This is a book that has remained among my Top 10 since I first read it in about 1987 or so (it was originally published in 1983). I really can't say enough about it, and while I recognize that war novels are not to everyone's taste, I have long encouraged everyone I know to read it, even if it takes them out of their comfort zone. It's one of those novels that transcends its genre. It is, quite simply, a classic--or at least, it deserves to be. And yet, so few people have ever heard of it, or of its author, Stephen Wright. He is not very prolific; his novels don't get a lot of popular press and aren't picked up for movie deals; and honestly, his style is a little outside the mainstream to be really accessible.

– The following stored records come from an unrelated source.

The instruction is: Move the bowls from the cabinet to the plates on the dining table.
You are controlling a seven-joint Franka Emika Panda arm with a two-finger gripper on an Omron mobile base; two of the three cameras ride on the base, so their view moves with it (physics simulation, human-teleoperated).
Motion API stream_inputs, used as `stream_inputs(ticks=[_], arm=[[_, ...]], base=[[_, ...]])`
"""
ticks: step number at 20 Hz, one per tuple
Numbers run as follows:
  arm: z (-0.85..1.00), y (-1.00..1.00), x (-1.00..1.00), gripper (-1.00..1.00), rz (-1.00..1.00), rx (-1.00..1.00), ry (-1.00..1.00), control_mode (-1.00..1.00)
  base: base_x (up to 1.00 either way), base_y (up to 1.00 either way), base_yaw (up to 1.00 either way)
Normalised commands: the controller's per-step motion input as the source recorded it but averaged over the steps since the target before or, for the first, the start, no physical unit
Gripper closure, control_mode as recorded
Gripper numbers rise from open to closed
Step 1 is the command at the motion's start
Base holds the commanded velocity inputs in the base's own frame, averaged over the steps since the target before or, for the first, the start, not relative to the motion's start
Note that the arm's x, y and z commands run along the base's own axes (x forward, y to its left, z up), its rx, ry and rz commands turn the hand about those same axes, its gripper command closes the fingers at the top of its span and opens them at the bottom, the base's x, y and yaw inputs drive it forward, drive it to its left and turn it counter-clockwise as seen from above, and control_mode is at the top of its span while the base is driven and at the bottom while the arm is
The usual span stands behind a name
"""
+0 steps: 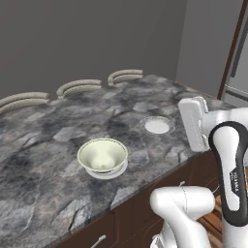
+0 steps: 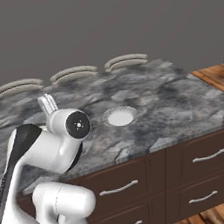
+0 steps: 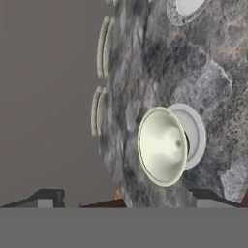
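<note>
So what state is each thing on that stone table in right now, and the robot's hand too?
Cream-white bowl: upright, sitting on a plate, empty inside.
Plate under the bowl: covered, only its rim shows.
Second plate: bare, nothing on it.
Gripper: open, holding nothing, drawn back from the bowl.
Dining table: carries the bowl and both plates.

Plate (image 1: pixel 104 173) mostly hidden beneath cream bowl (image 1: pixel 102 155)
</note>
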Motion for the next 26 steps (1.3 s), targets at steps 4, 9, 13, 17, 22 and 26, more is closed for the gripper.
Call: stream_inputs(ticks=[4,9,13,17,22,26], arm=[[0.29,-0.13,-0.32,-1.00,0.08,-0.13,-0.15,-1.00],[0.28,-0.13,-0.35,-1.00,0.08,-0.13,-0.13,-1.00],[0.07,-0.03,-0.09,-1.00,0.02,-0.03,-0.03,1.00],[0.00,0.00,0.00,-1.00,0.00,0.00,0.00,1.00],[0.00,0.00,0.00,-1.00,0.00,0.00,0.00,1.00],[0.00,0.00,0.00,-1.00,0.00,0.00,0.00,1.00]], base=[[0.00,0.00,0.00],[0.00,0.00,0.00],[-0.25,-0.07,0.03],[0.00,0.00,-0.24],[0.00,0.00,-0.25],[0.00,0.00,-0.25]])
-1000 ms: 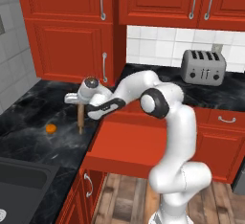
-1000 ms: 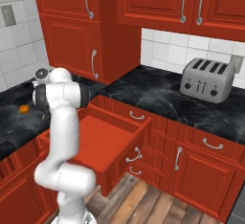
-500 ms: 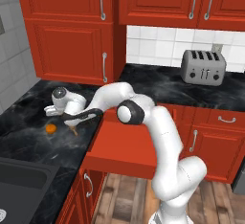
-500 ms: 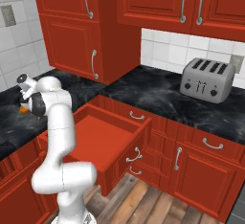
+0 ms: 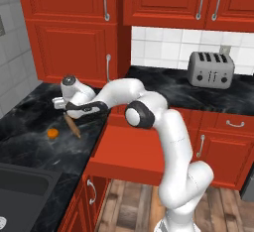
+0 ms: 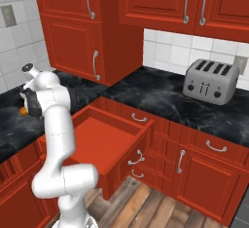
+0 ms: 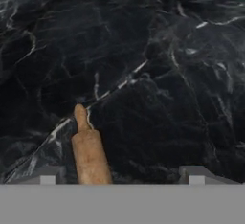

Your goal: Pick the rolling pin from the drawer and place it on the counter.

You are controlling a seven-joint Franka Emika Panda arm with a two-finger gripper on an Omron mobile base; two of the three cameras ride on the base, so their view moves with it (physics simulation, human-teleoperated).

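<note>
Placing step. Your hand (image 5: pixel 69 116) spread apart over bench (image 5: pixel 30 127); pin (image 5: pixel 72 126) lies on bench just below fingertips, apart from both. Drawer (image 6: pixel 104 142) open behind. Next: lift hand straight off, don't nudge pin.

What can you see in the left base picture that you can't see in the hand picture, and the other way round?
The left base view alone shows the small orange object, the open drawer, the toaster, the sink and the white arm. The hand view alone shows, close up, the narrow handle end of the rolling pin between the fingertips, and the white veining. Both share the rolling pin and the black counter.
</note>
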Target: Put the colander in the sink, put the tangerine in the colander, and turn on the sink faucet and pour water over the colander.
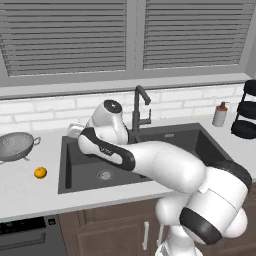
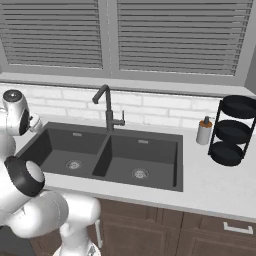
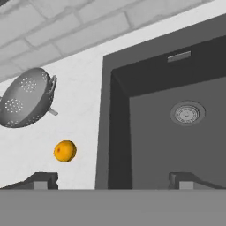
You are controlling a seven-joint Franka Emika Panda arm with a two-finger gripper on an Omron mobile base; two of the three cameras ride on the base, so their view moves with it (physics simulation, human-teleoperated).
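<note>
Silver-grey and pierced with holes, the colander point(image 1: 16, 145) sits on the counter point(image 1: 30, 192) at about nine o'clock from the sink point(image 1: 80, 172), well apart from it. The tangerine point(image 1: 40, 172) lies on the counter too, at roughly five o'clock from the colander, between it and the sink's near basin. Both basins look bare but for their drains, and no water runs from the faucet point(image 1: 139, 107).

The gripper point(image 3: 112, 180) hangs over the sink's edge with its fingers spread wide and nothing between them; in the hand view the colander is at ten o'clock and the tangerine just left of centre.

By my reading nothing is done yet: the colander must go into the sink, then the fruit into it, then the faucet turned on.
</note>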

But, let me give you three reasons why, if you haven't ever heard of it or of Wright, you should consider checking out Meditations In Green:

1) Wright employs some of the most beautiful language and wordplay I've ever read to describe some of the most horrific images you will ever see rendered in print. I am trying to find a quotation that does justice, but it's kind of like quoting Dylan: it's ALL quotable, and it's very difficult to excerpt and retain the power of the whole piece, which needs to wash over you. Sometimes, it's what he says directly; sometimes it's the structure of long, run-on sentences as insidious and dense as the jungle, or short machine-gun wordbursts that puncture the page. His prose sweeps you up in its rhythm until you can actually feel your blood pressure rise in response. Sometimes, it's how he develops a scene and then ends abruptly with an unwritten thought--it's what is implied, not what is written, that is so powerful. This writing is so alive, it can be no less than a raging condemnation of the death and destruction it describes.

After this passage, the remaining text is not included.